Page After Page — 800/441-0539 — 603/595-2522 — 603/598-4277 (fax)

Can I Play? — Parsoft and ThrustMaster get the award for most compelling game setup, complete with a fighter plane’s ejector seat set in front of three large-screen monitors in a row. The wide-angle flight simulator display (created simply by dragging the window to cover all three monitors) was stupendous. Add to that ThrustMaster’s foot-pedal rudder game controller, its joystick controller, and weapons pod, and you’ve got a serious looking game machine.

ThrustMaster — 503/639-3200 — 503/620-8094 (fax)

Get It There Now — When you copying files, you want them copied now. That’s the idea behind such copy accelerators as CopyDoubler. RAD Unlimited Networking (RUN) Inc. takes super-fast copying a step further by accelerating file copies over a network (and opening/saving of three specific file formats over a network). The company’s upcoming RunShare product watches your network and lobs extra packets into spaces in the data stream, which is rarely close to full. (Apple’s protocols are too polite when it comes to point-to-point traffic.)

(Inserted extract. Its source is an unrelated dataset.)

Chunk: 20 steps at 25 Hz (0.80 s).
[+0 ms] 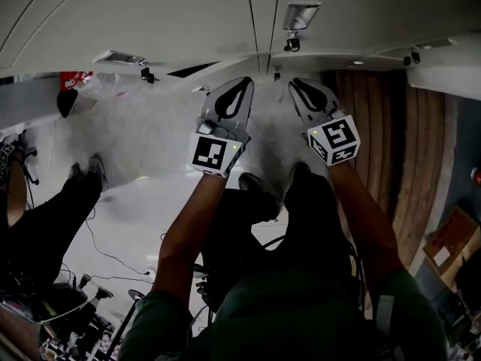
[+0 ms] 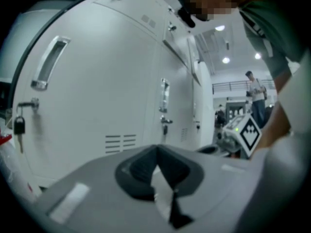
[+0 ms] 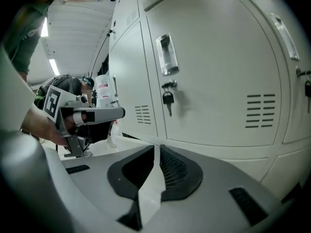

RUN — 408/353-8423 — 408/353-8984 (fax)

Nifty Storage Product — SyQuest makes up for its sour-grapes attitude towards Iomega with an upcoming PCMCIA storage product. The device, a type III PCMCIA card (which will work in stacked type II slots), is a complete removable-cartridge drive. It uses SyQuest’s 1.8 inch 80 MB cartridges, which look just like the company’s 5.25 inch cartridges – except much, much smaller. The PCMCIA card won’t work on a MessagePad (which has just one type II slot), but we see tremendous potential for 500-series PowerBooks and DOS-compatible laptops. Imagine mailing a few hundred megabytes in a business-sized envelope.

SyQuest — 510/226-4000 — 510/226-4102 (fax)

Best Text Tool — Word processors keep getting bigger and bigger, but some people just need to write and edit ordinary text. For those folks, BBEdit from Bare Bones Software, is right up on top. In the words of one user, the new version 3.0 "still doesn’t suck." Among the ways it doesn’t suck are good support for such System 7.5 features as AppleScript and PowerTalk, PowerPC native code in many time-consuming components, and quite a bit of extensibility, which make it great for programmers or managers of World-Wide Web sites.

Bare Bones — 508/651-3561 — 508/651-7584 (fax) –[email protected]

Most Exciting Revival — Only long-time Mac fanatics are likely to remember Dark Castle and Beyond Dark Castle. Delta Tao Software, Inc., the company that brought us Color MacCheese and Spaceward Ho! among other nifty programs, has just acquired these games from Aldus and is working on color versions that’ll run on Macs of the ’90s. Delta Tao showed Dark Castle ’95 at the Expo, and it looked great!